*Required work*.
Please write out exactly, and only, the lines from the first in the material below to the line containing "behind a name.", both included.

*Provided data*.
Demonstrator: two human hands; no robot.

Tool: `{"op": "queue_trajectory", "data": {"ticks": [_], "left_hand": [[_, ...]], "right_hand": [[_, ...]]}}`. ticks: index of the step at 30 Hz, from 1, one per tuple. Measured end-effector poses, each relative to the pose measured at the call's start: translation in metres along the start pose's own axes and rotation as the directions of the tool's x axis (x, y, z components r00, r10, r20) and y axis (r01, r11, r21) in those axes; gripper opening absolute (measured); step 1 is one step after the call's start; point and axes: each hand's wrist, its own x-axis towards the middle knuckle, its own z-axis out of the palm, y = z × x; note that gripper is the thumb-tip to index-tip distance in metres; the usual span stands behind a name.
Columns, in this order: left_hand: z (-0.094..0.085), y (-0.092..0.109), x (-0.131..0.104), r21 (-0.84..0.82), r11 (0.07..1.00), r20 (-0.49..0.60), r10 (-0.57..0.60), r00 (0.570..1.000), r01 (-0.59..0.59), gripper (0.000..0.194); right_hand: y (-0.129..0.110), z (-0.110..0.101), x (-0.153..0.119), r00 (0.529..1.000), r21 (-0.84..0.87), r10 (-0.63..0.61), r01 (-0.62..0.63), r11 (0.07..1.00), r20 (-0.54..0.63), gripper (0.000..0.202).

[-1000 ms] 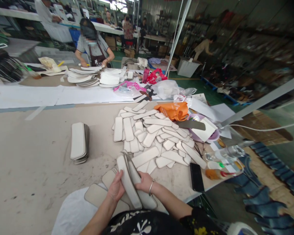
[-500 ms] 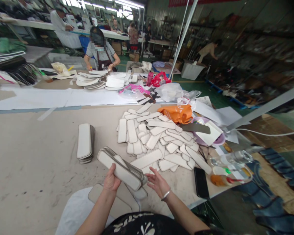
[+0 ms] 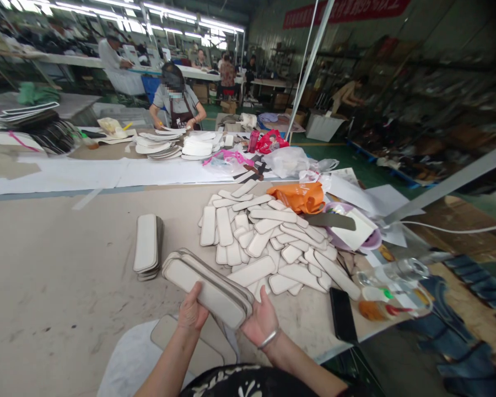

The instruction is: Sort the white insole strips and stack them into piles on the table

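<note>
My left hand [image 3: 193,310] grips a stack of long white panels [image 3: 209,289] with rounded corners and dark edges, its thumb on the top face. The stack is tilted, its right end lower and nearer to me. At that end my right hand [image 3: 262,320] cups the panels, thumb up; its other fingers are partly hidden below. Left of the held stack, a neat pile of similar panels [image 3: 145,242] lies on the table. Beyond my hands spreads a loose heap of white panels [image 3: 268,226]. Larger flat pieces [image 3: 206,344] lie under my forearms.
An orange bag [image 3: 300,197] and a purple basin [image 3: 370,241] border the heap. Toward the right edge lie a black phone [image 3: 343,315], a clear bottle [image 3: 400,271] and an orange-filled bottle [image 3: 372,310]. Across the table a co-worker [image 3: 177,102] handles white pieces [image 3: 159,143].
My right hand has moved in against the lower end of the held stack. The panels there, fanned out before, now lie more evenly together. The view has shifted slightly.
</note>
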Motion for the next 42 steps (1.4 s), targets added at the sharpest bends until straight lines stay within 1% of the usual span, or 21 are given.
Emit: {"op": "queue_trajectory", "data": {"ticks": [2, 4, 6, 7, 8, 9, 10, 11, 13, 14, 15, 17, 19, 21, 25, 30, 32, 35, 37, 38, 42], "left_hand": [[-0.006, -0.002, 0.0, 0.011, 1.0, 0.011, -0.009, 1.0, 0.009, 0.03], [-0.012, 0.0, 0.002, -0.001, 1.0, 0.005, -0.025, 1.0, 0.025, 0.029], [-0.02, 0.007, 0.005, -0.021, 0.999, -0.015, -0.045, 0.999, 0.045, 0.028], [-0.025, 0.011, 0.006, -0.031, 0.998, -0.036, -0.055, 0.998, 0.054, 0.027], [-0.03, 0.016, 0.007, -0.04, 0.997, -0.06, -0.061, 0.996, 0.058, 0.026], [-0.035, 0.02, 0.008, -0.049, 0.997, -0.085, -0.06, 0.995, 0.056, 0.026], [-0.041, 0.025, 0.009, -0.056, 0.997, -0.108, -0.058, 0.992, 0.052, 0.026], [-0.046, 0.028, 0.009, -0.061, 0.997, -0.128, -0.059, 0.99, 0.052, 0.026], [-0.054, 0.032, 0.007, -0.059, 0.997, -0.139, -0.063, 0.988, 0.055, 0.027], [-0.057, 0.031, 0.006, -0.051, 0.997, -0.137, -0.061, 0.989, 0.055, 0.026], [-0.059, 0.03, 0.005, -0.04, 0.998, -0.14, -0.06, 0.988, 0.055, 0.025], [-0.062, 0.027, 0.003, -0.014, 0.998, -0.148, -0.061, 0.987, 0.06, 0.022], [-0.064, 0.022, 0.002, 0.014, 0.996, -0.154, -0.089, 0.984, 0.092, 0.02], [-0.066, 0.02, 0.0, 0.044, 0.991, -0.148, -0.12, 0.982, 0.128, 0.018], [-0.072, 0.018, 0.001, 0.077, 0.99, -0.144, -0.109, 0.984, 0.121, 0.024], [-0.082, 0.015, 0.006, 0.075, 0.985, -0.156, -0.144, 0.977, 0.157, 0.023], [-0.082, 0.013, 0.009, 0.081, 0.983, -0.164, -0.153, 0.975, 0.168, 0.022], [-0.08, 0.012, 0.012, 0.07, 0.985, -0.188, -0.139, 0.972, 0.155, 0.019], [-0.08, 0.015, 0.014, 0.046, 0.992, -0.197, -0.11, 0.974, 0.121, 0.02], [-0.08, 0.017, 0.015, 0.037, 0.995, -0.199, -0.089, 0.976, 0.098, 0.022], [-0.085, 0.029, 0.018, 0.029, 0.999, -0.202, -0.027, 0.979, 0.033, 0.028]], "right_hand": [[-0.003, 0.005, 0.0, 0.999, -0.021, -0.032, 0.031, 0.999, -0.042, 0.064], [-0.002, -0.001, 0.006, 0.999, -0.131, -0.041, 0.038, 0.991, -0.017, 0.071], [-0.004, -0.018, 0.016, 0.995, -0.365, -0.088, 0.099, 0.926, 0.046, 0.071], [-0.008, -0.029, 0.023, 0.985, -0.523, -0.154, 0.171, 0.835, 0.077, 0.067], [-0.015, -0.041, 0.03, 0.963, -0.684, -0.244, 0.255, 0.683, 0.115, 0.063], [-0.024, -0.052, 0.038, 0.925, -0.823, -0.339, 0.324, 0.467, 0.171, 0.06], [-0.036, -0.062, 0.045, 0.877, -0.909, -0.407, 0.36, 0.21, 0.254, 0.06], [-0.048, -0.07, 0.053, 0.84, -0.932, -0.423, 0.36, -0.033, 0.34, 0.062], [-0.07, -0.079, 0.069, 0.821, -0.851, -0.321, 0.329, -0.409, 0.472, 0.069], [-0.08, -0.079, 0.077, 0.83, -0.776, -0.23, 0.326, -0.54, 0.508, 0.074], [-0.087, -0.078, 0.085, 0.842, -0.695, -0.127, 0.336, -0.636, 0.524, 0.078], [-0.095, -0.072, 0.1, 0.858, -0.555, 0.066, 0.385, -0.738, 0.509, 0.087], [-0.098, -0.063, 0.113, 0.861, -0.482, 0.2, 0.438, -0.759, 0.467, 0.094], [-0.1, -0.055, 0.123, 0.852, -0.458, 0.262, 0.474, -0.751, 0.452, 0.095], [-0.107, -0.047, 0.132, 0.829, -0.447, 0.275, 0.507, -0.737, 0.487, 0.089], [-0.112, -0.05, 0.132, 0.76, -0.494, 0.247, 0.596, -0.633, 0.601, 0.084], [-0.113, -0.049, 0.132, 0.767, -0.53, 0.219, 0.591, -0.609, 0.603, 0.08], [-0.115, -0.037, 0.128, 0.82, -0.602, 0.198, 0.537, -0.59, 0.537, 0.066], [-0.119, -0.024, 0.121, 0.836, -0.649, 0.148, 0.51, -0.564, 0.528, 0.051], [-0.122, -0.017, 0.115, 0.831, -0.672, 0.098, 0.507, -0.539, 0.548, 0.043], [-0.122, 0.005, 0.081, 0.755, -0.752, -0.205, 0.507, -0.421, 0.623, 0.026]]}}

*Exercise answer*.
Demonstrator: two human hands; no robot.

Tool: `{"op": "queue_trajectory", "data": {"ticks": [_], "left_hand": [[_, ...]], "right_hand": [[_, ...]]}}`. ticks: index of the step at 30 Hz, from 1, one per tuple. Measured end-effector poses, each relative to the pose measured at the call's start: translation in metres along the start pose's own axes and rotation as the directions of the tool's x axis (x, y, z components r00, r10, r20) and y axis (r01, r11, r21) in those axes; gripper opening absolute (measured); step 1 is one step after the call's start; point and axes: each hand's wrist, its own x-axis towards the middle knuckle, its own z-axis out of the palm, y = z × x; note that gripper is the thumb-tip to index-tip distance in metres; the usual span stands behind a name.

That concludes the output.